Required work: Every line of the records below should be restated exactly.

Study material:
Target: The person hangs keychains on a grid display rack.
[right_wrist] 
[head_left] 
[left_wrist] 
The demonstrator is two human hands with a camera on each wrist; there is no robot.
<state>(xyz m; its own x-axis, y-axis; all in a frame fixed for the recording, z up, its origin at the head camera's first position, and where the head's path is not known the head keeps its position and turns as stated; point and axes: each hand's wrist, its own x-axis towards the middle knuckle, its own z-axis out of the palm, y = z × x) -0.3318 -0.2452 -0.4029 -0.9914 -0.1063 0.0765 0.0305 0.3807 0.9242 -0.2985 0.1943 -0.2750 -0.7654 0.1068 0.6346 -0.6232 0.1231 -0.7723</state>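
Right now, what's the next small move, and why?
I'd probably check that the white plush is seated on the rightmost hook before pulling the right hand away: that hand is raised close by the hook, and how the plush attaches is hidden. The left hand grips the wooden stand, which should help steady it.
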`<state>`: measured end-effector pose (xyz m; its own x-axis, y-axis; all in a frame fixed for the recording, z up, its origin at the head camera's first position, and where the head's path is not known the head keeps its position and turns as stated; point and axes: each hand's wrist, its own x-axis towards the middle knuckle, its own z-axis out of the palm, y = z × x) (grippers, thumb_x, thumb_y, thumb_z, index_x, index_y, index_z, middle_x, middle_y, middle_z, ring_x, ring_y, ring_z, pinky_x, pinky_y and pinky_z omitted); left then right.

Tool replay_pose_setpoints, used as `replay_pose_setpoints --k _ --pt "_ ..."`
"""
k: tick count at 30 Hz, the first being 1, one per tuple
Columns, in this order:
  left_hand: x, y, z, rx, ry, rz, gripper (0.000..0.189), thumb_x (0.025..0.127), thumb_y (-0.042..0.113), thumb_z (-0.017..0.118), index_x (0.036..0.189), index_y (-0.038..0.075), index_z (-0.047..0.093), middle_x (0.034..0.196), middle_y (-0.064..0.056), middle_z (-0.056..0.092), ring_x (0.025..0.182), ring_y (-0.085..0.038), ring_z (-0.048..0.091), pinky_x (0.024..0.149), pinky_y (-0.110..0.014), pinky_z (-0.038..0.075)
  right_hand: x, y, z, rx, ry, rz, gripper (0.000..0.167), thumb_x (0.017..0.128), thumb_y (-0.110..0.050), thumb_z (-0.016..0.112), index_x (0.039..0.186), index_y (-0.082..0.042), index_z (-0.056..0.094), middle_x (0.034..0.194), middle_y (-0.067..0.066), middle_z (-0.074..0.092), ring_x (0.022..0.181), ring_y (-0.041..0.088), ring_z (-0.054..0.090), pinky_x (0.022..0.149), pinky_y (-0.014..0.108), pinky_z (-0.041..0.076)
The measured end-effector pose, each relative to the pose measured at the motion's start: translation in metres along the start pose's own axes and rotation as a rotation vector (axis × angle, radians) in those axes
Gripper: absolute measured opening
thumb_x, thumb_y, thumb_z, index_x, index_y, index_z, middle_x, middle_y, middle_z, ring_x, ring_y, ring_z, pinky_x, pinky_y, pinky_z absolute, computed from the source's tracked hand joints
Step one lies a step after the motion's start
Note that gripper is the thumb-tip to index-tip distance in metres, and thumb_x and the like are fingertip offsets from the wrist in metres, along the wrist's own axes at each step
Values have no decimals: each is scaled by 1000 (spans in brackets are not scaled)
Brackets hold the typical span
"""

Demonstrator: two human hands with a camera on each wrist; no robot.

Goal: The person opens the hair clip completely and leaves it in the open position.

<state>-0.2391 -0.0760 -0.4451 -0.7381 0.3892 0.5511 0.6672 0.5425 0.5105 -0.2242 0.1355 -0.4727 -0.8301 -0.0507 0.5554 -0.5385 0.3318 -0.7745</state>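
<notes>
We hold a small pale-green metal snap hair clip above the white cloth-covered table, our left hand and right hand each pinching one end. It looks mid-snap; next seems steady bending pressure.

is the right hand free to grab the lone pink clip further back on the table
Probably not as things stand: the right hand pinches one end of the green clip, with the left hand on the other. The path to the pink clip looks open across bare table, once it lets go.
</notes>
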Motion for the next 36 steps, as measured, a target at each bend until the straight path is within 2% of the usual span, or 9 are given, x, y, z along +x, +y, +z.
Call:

Solution to the exercise:
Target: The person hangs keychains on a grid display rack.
[right_wrist] 
[head_left] 
[left_wrist] 
The demonstrator is two human hands with a camera on each wrist; there is no robot.
<state>(xyz m; its own x-axis, y-axis; all in a frame fixed for the recording, z up, its origin at the head camera's first position, and where the head's path is not known the head keeps its position and turns as stated; point and axes: each hand's wrist, its own x-axis towards the middle knuckle, its own z-axis out of the palm, y = z × x) -0.3318 -0.2452 -0.4029 -0.9914 -0.1063 0.0765 0.0305 0.3807 0.9242 -0.2985 0.1943 -0.2750 -0.7654 0.1068 0.6346 -0.6232 0.1231 -0.7723</state>
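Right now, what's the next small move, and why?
I'd probably check that the white plush is seated on the rightmost hook before pulling the right hand away: that hand is raised close by the hook, and how the plush attaches is hidden. The left hand grips the wooden stand, which should help steady it.
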`<state>`: measured end-effector pose (xyz m; its own x-axis, y-axis; all in a frame fixed for the recording, z up, its origin at the head camera's first position, and where the head's path is not known the head keeps its position and turns as stated; point and axes: each hand's wrist, its own x-axis towards the middle knuckle, its own z-axis out of the palm, y = z × x) (grippers, thumb_x, thumb_y, thumb_z, index_x, index_y, index_z, middle_x, middle_y, middle_z, ring_x, ring_y, ring_z, pinky_x, pinky_y and pinky_z omitted); left then right.

Tool replay_pose_setpoints, used as `replay_pose_setpoints --k _ --pt "_ ..."`
"""
k: tick count at 30 Hz, the first being 1, one per tuple
Columns, in this order:
  left_hand: x, y, z, rx, ry, rz, gripper (0.000..0.189), thumb_x (0.025..0.127), thumb_y (-0.042..0.113), thumb_z (-0.017..0.118), index_x (0.036..0.189), index_y (-0.038..0.075), index_z (-0.047..0.093), middle_x (0.034..0.196), middle_y (-0.064..0.056), middle_z (-0.056..0.092), ring_x (0.025..0.182), ring_y (-0.085..0.038), ring_z (-0.048..0.091), pinky_x (0.024..0.149), pinky_y (-0.110..0.014), pinky_z (-0.038..0.075)
  right_hand: x, y, z, rx, ry, rz, gripper (0.000..0.167), thumb_x (0.017..0.128), thumb_y (-0.110..0.050), thumb_z (-0.016..0.112), index_x (0.039..0.186), index_y (-0.082..0.042), index_z (-0.056..0.094), middle_x (0.034..0.194), middle_y (-0.067..0.066), middle_z (-0.074..0.092), ring_x (0.022..0.181), ring_y (-0.041..0.088), ring_z (-0.054..0.090), pinky_x (0.022..0.149), pinky_y (-0.014..0.108), pinky_z (-0.041..0.076)
The measured end-effector pose, each relative to the pose measured at the motion's start: translation in metres along the start pose's own axes and rotation as a rotation vector (axis × angle, radians) in those axes
Gripper: absolute measured opening
thumb_x, thumb_y, thumb_z, index_x, index_y, index_z, middle_x, middle_y, middle_z, ring_x, ring_y, ring_z, pinky_x, pinky_y, pinky_z absolute, computed from the source's tracked hand joints
Step one lies a step after the motion's start
Note that gripper is the thumb-tip to index-tip distance in metres, and thumb_x and the like are fingertip offsets from the wrist in metres, along the wrist's own axes at each step
Values have no decimals: each is scaled by 1000 (spans in brackets are not scaled)
Brackets hold the typical span
"""

Demonstrator: two human hands with a camera on each wrist; no robot.

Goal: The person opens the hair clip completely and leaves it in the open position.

<state>-0.2391 -0.0760 -0.4451 -0.7381 0.3892 0.5511 0.6672 0.5425 0.5105 -0.2242 0.1355 -0.4727 -0.8301 -0.0507 0.5554 -0.5385 0.3318 -0.7745</state>
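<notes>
We hold a small pale-green metal snap hair clip above the white cloth-covered table, our left hand and right hand each pinching one end. It looks mid-snap; next seems steady bending pressure.

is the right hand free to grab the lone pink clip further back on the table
Probably not as things stand: the right hand pinches one end of the green clip, with the left hand on the other. The path to the pink clip looks open across bare table, once it lets go.
</notes>
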Motion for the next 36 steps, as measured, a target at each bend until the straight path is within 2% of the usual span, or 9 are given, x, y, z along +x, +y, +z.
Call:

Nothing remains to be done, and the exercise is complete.